* **Task objective**
Where the data below has the string "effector", return the whole line.

* **Collected data**
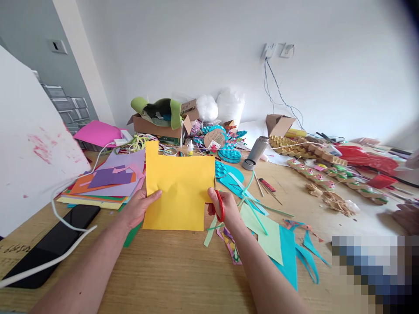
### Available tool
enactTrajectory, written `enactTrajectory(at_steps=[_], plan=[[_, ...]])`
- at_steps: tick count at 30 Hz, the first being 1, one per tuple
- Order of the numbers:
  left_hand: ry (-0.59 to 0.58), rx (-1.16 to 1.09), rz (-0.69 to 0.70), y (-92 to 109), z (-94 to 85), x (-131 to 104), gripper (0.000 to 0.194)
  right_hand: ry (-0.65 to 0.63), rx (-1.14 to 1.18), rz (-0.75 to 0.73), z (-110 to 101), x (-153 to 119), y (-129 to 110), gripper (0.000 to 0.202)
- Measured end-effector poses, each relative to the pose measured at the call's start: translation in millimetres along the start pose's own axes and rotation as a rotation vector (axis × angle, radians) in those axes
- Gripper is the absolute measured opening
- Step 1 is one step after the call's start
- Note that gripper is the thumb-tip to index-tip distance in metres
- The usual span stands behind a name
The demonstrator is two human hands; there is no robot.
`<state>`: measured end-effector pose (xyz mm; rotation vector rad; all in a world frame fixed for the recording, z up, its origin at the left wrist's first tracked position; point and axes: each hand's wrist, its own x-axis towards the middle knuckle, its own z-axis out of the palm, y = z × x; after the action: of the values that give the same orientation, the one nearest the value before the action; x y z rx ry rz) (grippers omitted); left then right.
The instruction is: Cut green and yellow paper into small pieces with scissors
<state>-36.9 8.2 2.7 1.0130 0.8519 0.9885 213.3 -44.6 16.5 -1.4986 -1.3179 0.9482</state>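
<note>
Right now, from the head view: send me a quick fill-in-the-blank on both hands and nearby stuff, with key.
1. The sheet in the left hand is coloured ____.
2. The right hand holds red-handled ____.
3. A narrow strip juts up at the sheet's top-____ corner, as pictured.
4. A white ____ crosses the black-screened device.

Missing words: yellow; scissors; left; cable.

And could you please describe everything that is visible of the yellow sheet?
The yellow sheet looks thin, like paper or card, with a narrow tab rising at its top left corner. Faintly dented near the middle, it is held up facing the camera over the wooden table. The left hand grips its left edge, thumb in front; the right hand, holding red-handled scissors, is at its right edge.
</note>
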Motion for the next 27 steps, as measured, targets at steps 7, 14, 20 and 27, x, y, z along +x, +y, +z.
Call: enactTrajectory(at_steps=[7,14,20,27], plan=[[-0.015,0.004,-0.014,0.0,-0.2,-0.3,0.054,0.043,-0.017,-0.016,-0.2,0.5,3.3,0.058],[0.003,0.001,-0.016,-0.1,0.1,-0.4,0.052,0.043,0.008,-0.041,0.6,2.8,5.6,0.056],[-0.012,-0.020,-0.017,-1.5,-1.7,0.7,0.050,0.068,-0.004,-0.036,1.2,2.8,5.8,0.056],[-0.019,-0.043,-0.017,-1.5,-2.1,0.6,0.045,0.081,-0.019,-0.061,1.8,1.9,3.7,0.057]])
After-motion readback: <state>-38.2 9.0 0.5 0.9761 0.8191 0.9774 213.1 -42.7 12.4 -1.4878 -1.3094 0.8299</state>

* **Result of this task**
- Measured end-effector poses, each relative to the pose measured at the call's start: translation in millimetres along the start pose's own axes and rotation as a rotation vector (axis × angle, radians) in those axes
`<state>`: measured end-effector pose (xyz mm; rotation vector rad; all in a world frame fixed for the recording, z up, its origin at the left wrist's first tracked position; point and axes: each hand's wrist, its own x-axis towards the middle knuckle, its own z-axis out of the palm, y = z × x; after the action: of the values that give the same orientation, the one nearest the value before the action; x y z rx ry rz) (grippers omitted); left then right.

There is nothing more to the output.